I pounded out the manuscript. I gave it to her. It didn't slow down my process at all but it gave it that unique flavor and touch. If you're going to write anything regional, you can really save time and then also do great PR.
Then I took photos of our outings into those protected areas. I wrote a blog post about her. She, of course, blasted all her friends and family and now I've got this wonderful connection with all these new people that I wouldn't have known otherwise. I repeat that process with each of the Lei Crime Series that requires it.
Joanna: Yes, that's fantastic. I do a lot of research too. And yeah, kayaking on the reef, I've got to write a reef book, I think. That must be something I should do rather than like gritty London.
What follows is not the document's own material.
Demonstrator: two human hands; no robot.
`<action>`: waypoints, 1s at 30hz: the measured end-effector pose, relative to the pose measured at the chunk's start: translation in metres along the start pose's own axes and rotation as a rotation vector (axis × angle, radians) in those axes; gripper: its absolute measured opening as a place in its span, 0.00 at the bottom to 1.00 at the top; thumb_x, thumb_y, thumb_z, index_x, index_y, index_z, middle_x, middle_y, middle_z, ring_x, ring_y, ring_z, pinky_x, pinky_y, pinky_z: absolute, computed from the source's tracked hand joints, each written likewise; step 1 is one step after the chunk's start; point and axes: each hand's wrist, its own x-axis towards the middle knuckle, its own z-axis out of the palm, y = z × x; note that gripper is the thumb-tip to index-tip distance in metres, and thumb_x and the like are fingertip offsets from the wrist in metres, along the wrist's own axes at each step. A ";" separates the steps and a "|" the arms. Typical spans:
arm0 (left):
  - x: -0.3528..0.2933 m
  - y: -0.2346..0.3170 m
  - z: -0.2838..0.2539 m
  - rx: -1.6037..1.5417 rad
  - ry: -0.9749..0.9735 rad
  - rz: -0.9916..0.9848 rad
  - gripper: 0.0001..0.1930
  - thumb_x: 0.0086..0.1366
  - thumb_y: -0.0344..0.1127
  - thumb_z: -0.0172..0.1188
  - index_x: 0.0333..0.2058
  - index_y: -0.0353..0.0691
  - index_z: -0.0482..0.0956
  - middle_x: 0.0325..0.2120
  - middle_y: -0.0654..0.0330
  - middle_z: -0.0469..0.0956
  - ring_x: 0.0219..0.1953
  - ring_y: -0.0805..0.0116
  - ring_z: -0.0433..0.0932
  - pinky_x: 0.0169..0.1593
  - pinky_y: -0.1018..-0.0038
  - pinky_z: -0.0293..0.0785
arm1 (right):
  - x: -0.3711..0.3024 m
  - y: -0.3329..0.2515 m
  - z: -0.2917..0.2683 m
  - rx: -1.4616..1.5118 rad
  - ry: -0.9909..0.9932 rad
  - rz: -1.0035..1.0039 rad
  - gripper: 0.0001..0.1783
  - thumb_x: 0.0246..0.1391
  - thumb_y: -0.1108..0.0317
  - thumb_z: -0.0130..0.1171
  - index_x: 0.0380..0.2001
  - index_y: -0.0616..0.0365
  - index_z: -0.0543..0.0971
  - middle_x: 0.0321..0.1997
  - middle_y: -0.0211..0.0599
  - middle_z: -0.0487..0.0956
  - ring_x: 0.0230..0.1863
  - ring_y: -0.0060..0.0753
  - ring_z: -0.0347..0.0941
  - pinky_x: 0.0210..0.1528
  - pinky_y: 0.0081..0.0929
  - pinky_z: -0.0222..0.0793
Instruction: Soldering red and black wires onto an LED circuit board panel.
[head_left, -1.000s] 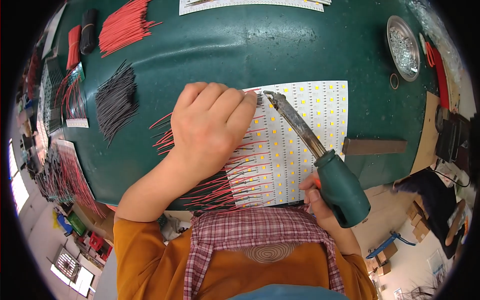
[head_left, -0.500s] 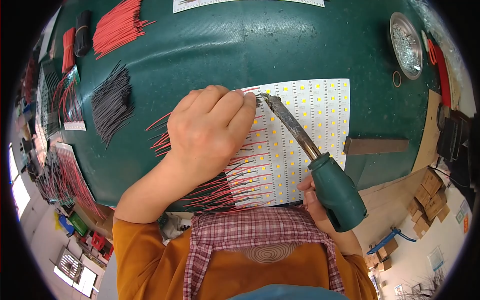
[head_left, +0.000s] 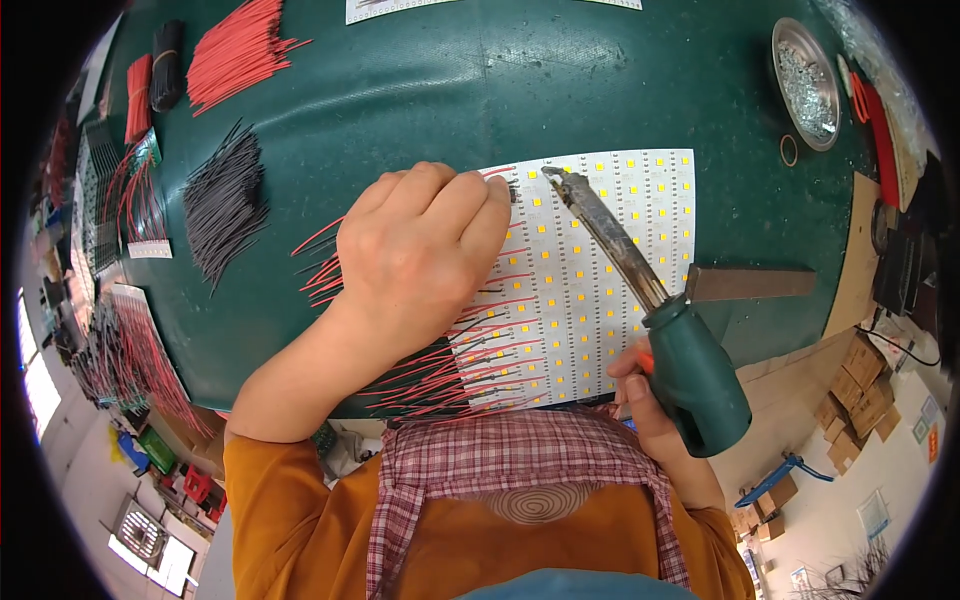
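A white LED board (head_left: 625,235) with rows of small yellow LEDs lies on the green mat before me. Red and black wires (head_left: 440,375) stick out along its left edge. My left hand (head_left: 415,240) is closed over that edge near the far corner, its fingertips pinched and mostly hidden; a dark wire end (head_left: 513,190) pokes out beside them. In my right hand (head_left: 645,390) is a soldering iron (head_left: 700,375) with a thick green handle. Its metal tip is over the far part of the board, a little right of the wire end.
A dark flat bar (head_left: 755,283) lies against the board's right side. Bundles of red wires (head_left: 240,50) and black wires (head_left: 225,205) lie at left, with wired boards (head_left: 150,350) nearby. A metal bowl (head_left: 805,85) of silvery bits stands far right, near a rubber band (head_left: 789,151).
The soldering iron has moved right and its tip slightly farther away, off the wire end. The board has shifted slightly away from me. My left hand stays nearly in place.
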 end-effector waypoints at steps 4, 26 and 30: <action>0.002 0.001 -0.002 -0.007 -0.046 -0.011 0.13 0.48 0.27 0.65 0.36 0.37 0.84 0.31 0.62 0.81 0.33 0.65 0.80 0.33 0.71 0.74 | -0.002 0.005 0.001 -0.041 -0.017 -0.031 0.12 0.51 0.75 0.64 0.40 0.52 0.83 0.36 0.30 0.84 0.39 0.38 0.81 0.42 0.31 0.77; -0.008 0.012 0.000 -0.063 -0.013 -0.013 0.17 0.46 0.26 0.64 0.38 0.34 0.84 0.30 0.62 0.80 0.30 0.64 0.79 0.32 0.71 0.76 | -0.013 0.021 0.005 -0.220 -0.149 -0.109 0.07 0.65 0.74 0.54 0.45 0.62 0.76 0.38 0.34 0.78 0.32 0.18 0.72 0.36 0.20 0.75; -0.004 0.014 -0.003 -0.044 -0.043 -0.009 0.17 0.46 0.26 0.64 0.39 0.34 0.84 0.30 0.62 0.80 0.31 0.64 0.78 0.32 0.71 0.76 | -0.011 0.017 0.004 -0.185 -0.109 -0.089 0.13 0.54 0.70 0.61 0.44 0.58 0.79 0.38 0.36 0.79 0.34 0.32 0.76 0.34 0.29 0.74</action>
One of the questions that people often have about writing where you're setting the book in a real place is can you use the name of a shop that's really real or have a body found in a certain wharf that might offend the fishermen?
How do you deal with using real places in your books?
Toby: I actually use the body discovery and the crime scene as a way to highlight my personal take on the story. For instance, I mentioned Bone Hook. There is a little tiny atoll off the coast of Maui called Molokini, and it's a little sunken half-moon shaped very famous island. People go snorkeling there all the time.
I made that my body dump, and I started the book in 90 feet of water off of that little atoll. And then what I was able to do is draw attention to the battle over resources in that area because exactly half of the atoll is protected and the other half isn't. And fishermen come and fish.
Joanna: The fish don't know where the boundary is.
Toby: Yeah, they don't. And I also am careful not to take a side in my books, only to present the issues and use the scenario of the books to talk about the issues.
So for instance, I'm very sympathetic to the situation with fishing and the demand for local fish and then our fishermen trying to make a living. And I present that, I feel, very sympathetically as well as the concern about protecting our populations.
I did the same thing with Shattered Palms, which is set on top of Haleakalā in a protected cloud forest with our native birds which are also going extinct and many people don't know that. And I grew up here and hardly knew about it.
An avian malaria at lower elevations has decimated the native birds and they can only live above 5,000 feet in the island. So that puts them on the very tops of the mountains and continued deforestation. So anyway, what do I have? I have poachers. I have a dead body in the preserve. And now I can create a scenario that then I can discuss the issues as the investigation unfolds.
That's my suggestion is don't take a side. Use your central plot to tease out the issues of the area. And there are many easy ways to do that, all those team meetings where they discuss, “Well, who would have a motive here?” Mystery does lend itself to that a little more than some other genres I would say.
Joanna: Yeah, I would agree with you. I love using real places. I think, actually, it makes it more believable, and it's easier to create effective scenes. I'm always very proud when I can get it right in a place I haven't been, although, I like doing all my travel research obviously.
Let's talk about your main series, the Lei Crime Series because you've written 12 books now, but you might have written more since the last time I looked your profile. But 12 books and I'm just writing book nine in my Arkane Series. And I know that it can feel a little bit tired and then you get an e-mail from a reader going, “When's the next book out in the series? I love the series.” And then it's like, “I really have to carry on this series.”
What are your tips for creating a series that can go on for a long time and also about keeping your own interests? I guess you've mentioned a bit about theme, but what are some other things?
Toby: I wrote a pretty detailed blog post about that, and I submitted a link to you for your readers to share who want to go into it deeper.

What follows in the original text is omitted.